Flipping through Netflix for a Saturday night distraction we came upon the movie ‘Tiny: a story about living small‘. The film chronicles the journey of building a ‘tiny house‘ of not much more than 100 square feet as a permanent residence. I’ve been aware of this tiny house movement over the past several years, so it was interesting to learn a bit about the motives of those engaged in this lifestyle.
Among the commonalities between tiny house dwellers was an outwardly vocal position on our state of excess, which frankly doesn’t make much sense in terms of quality of life, and perhaps even bigger picture, our [human] sustainability. My fascination with sustainability stems from time spent on Lee Stocking Island, where minimalism was the way of life. I’ve carried much of that philosophy back home with me, but in practice it is difficult to implement given the demands of a middle class suburban lifestyle – gone are the days of a migrant lifestyle in one’s 20’s. Living small yet again remains a dream, and perhaps one that will become a reality out of shear necessity.
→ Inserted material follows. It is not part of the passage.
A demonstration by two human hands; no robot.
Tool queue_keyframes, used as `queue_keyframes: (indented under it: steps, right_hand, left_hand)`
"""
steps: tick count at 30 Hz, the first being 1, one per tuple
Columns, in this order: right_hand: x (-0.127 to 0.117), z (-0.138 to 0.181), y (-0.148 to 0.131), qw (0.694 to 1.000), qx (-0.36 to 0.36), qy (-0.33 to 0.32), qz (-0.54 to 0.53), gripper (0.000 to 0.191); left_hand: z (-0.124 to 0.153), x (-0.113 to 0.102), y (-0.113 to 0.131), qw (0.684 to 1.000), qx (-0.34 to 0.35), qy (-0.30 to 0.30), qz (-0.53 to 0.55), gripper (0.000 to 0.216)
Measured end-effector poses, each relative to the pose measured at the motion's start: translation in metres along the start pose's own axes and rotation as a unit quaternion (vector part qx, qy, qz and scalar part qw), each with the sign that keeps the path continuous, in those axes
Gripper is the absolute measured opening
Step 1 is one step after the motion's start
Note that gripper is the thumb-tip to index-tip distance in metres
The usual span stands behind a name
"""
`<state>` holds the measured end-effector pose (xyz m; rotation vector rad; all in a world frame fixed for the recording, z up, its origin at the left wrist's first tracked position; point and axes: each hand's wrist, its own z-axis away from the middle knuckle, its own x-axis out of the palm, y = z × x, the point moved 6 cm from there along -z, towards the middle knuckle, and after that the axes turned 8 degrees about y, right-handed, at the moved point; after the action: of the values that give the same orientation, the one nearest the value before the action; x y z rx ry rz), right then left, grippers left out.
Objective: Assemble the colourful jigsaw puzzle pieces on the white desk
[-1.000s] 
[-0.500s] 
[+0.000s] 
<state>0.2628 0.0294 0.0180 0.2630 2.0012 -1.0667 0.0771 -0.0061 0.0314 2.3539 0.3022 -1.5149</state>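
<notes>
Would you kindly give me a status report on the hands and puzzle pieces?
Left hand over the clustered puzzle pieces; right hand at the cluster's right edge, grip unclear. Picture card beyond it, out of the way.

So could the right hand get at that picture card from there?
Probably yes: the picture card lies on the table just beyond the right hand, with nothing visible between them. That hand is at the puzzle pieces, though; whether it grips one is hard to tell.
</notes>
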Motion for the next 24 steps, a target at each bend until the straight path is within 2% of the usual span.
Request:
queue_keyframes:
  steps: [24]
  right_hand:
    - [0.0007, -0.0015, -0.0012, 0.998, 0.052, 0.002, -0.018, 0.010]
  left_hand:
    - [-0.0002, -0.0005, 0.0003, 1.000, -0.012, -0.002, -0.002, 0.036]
|John Perry Jr. rests in a small undersea dwelling off of Lee Stocking Island, Bahamas. Perhaps decades ahead of his time, Perry developed numerous model technologies that are likely to come full circle in more modern underwater habitation.|
I haven’t yet evaluated the economics of living small, but I can certainly see the benefits of shaking the mortgage and the big bills in favor of going off the grid. With technology today, its easier than ever to miniaturize and take steps towards self-reliance. In many ways, these life lessons in simplicity can be found with time at sea, where mariners’ entire belongings are often found within very tight quarters, and for lengthy blocks of time. The fact that living small may indeed be trickling over to the terrestrial world is encouraging, and offers the promise of returning to life in the sea with the new values needed to make undersea living practical.
The film depicts several tiny homes in the 100 square foot range. Packing all of life’s essentials into a 10′ x 10′ space for comfortable everyday living is a huge step. If we can do it here in the dry, why not in the wet? That area is only about double that of the small portable habitat I developed, which would still be within the range of feasible to secure to the bottom, and reasonable to manage the atmosphere for extended periods of time.
I’m not one to suggest that we should run away from our terrestrial problems in favor of living underwater. However, I do believe that selective environmental pressures and overpopulation are going to lead to the requirement to make better use of subaquatic space in the future. To be successful, we’ll need to be ultra-efficient, and there is no better time than now to begin evolving that lineage of efficient technology and living practices.
I’m unsure if a tiny house is in my immediate future, but I can say that I have my sights set on the distant blue horizon; a model of efficiency, an improved life aquatic, and a new life in the sea.